Ternyata sama seperti dugaan Zhang Fan.
Hujan badai ini datang terlalu tiba-tiba, jelas bukan fenomena alam biasa, ini adalah Xiaodie yang sedang menghadapi ujian petir. Xiaodie sering muncul di grup, Zhang Fan cukup mengenalnya dan benar-benar berharap gadis itu bisa melewati ujian petir ini dengan selamat.
Petir berlangsung lebih dari sepuluh menit, tetap belum juga reda.
Qian Dezhong juga terpana melihat kejadian ini, “Hujan hari ini benar-benar menakutkan.”

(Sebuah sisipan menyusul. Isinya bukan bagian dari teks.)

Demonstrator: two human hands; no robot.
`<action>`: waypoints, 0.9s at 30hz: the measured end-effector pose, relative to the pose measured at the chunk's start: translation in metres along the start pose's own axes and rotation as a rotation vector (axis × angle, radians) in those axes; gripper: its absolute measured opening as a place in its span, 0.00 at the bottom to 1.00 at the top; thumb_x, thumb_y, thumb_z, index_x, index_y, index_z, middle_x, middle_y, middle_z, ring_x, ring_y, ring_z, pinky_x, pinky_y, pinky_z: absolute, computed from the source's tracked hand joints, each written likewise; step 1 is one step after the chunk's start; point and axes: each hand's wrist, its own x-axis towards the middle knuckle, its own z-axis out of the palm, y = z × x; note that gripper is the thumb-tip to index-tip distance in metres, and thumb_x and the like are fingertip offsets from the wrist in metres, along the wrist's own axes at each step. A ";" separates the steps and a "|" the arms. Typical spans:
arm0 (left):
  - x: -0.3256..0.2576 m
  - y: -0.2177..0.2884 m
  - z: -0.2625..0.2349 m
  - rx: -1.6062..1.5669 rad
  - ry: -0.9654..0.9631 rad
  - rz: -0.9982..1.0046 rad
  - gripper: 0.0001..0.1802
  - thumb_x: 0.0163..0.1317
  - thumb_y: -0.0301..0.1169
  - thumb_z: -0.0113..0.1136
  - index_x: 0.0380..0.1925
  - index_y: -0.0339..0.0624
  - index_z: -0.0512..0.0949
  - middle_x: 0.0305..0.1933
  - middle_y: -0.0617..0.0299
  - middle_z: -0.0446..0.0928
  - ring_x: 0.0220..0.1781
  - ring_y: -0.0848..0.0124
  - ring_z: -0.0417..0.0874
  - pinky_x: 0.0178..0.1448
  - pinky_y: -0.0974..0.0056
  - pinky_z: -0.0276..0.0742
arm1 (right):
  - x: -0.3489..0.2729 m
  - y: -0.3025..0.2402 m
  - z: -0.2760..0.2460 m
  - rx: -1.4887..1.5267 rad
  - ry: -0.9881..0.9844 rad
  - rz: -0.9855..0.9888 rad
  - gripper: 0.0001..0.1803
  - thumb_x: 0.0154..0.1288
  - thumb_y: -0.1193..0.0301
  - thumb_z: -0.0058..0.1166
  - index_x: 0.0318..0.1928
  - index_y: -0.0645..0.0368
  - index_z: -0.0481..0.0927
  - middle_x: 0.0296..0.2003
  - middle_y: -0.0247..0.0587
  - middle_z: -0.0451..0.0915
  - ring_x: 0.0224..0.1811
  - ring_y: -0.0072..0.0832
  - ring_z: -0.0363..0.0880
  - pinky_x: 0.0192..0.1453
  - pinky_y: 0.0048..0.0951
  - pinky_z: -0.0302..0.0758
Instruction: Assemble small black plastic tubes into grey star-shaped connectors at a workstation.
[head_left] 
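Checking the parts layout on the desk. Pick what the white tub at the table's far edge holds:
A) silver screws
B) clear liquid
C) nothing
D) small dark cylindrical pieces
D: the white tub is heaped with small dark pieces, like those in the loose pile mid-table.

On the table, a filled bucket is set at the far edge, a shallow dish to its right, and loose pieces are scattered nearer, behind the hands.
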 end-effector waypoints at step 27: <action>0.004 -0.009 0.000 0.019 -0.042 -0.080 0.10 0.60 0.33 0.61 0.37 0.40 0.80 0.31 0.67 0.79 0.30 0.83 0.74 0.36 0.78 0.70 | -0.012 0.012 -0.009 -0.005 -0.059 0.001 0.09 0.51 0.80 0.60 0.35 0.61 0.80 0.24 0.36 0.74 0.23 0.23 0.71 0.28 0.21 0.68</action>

Zhang Fan menjawab, “Iya, benar sekali.”
Di grup dikatakan Xiaodie sedang di pinggiran Jiangnan, sedangkan Jiangnan bersebelahan dengan Shenhai, apalagi pinggiran Jiangnan itu berarti sangat dekat dengan Shenhai. Dan saat ini Zhang Fan memang sedang di pinggiran Shenhai. Melihat dahsyatnya badai ini, mungkin Xiaodie memang sedang menghadapi ujian petir di dekat sini.
Diam-diam Zhang Fan muncul keinginan untuk melihat ujian petir Xiaodie.
Tiba-tiba, sebuah pohon besar di kejauhan tersambar petir, dahannya terbelah dan jatuh, lalu terbakar. Namun, api segera padam tersiram hujan deras.
Zhang Fan langsung membuang niatnya.
Terlalu berbahaya!
Qian Dezhong mengerutkan kening, wajahnya agak pucat menatap langit yang penuh kilat dan berkata, “Saya sudah hidup lebih dari setengah abad, belum pernah lihat badai seperti ini.” Wajah Qian Dezhong tampak sedikit ketakutan.
Memang benar, ini sungguh menakutkan.
Jauh dari pusat badai saja sudah begini, bisa dibayangkan betapa berbahayanya Xiaodie yang berada di tengah-tengahnya. Membayangkannya saja sudah membuat merinding.
Petir perlahan-lahan mulai mereda, dan langit pun berangsur terang.
Ujian petir akhirnya akan berlalu.
Entah bagaimana keadaan Xiaodie, ia pasti tak jauh dari sini!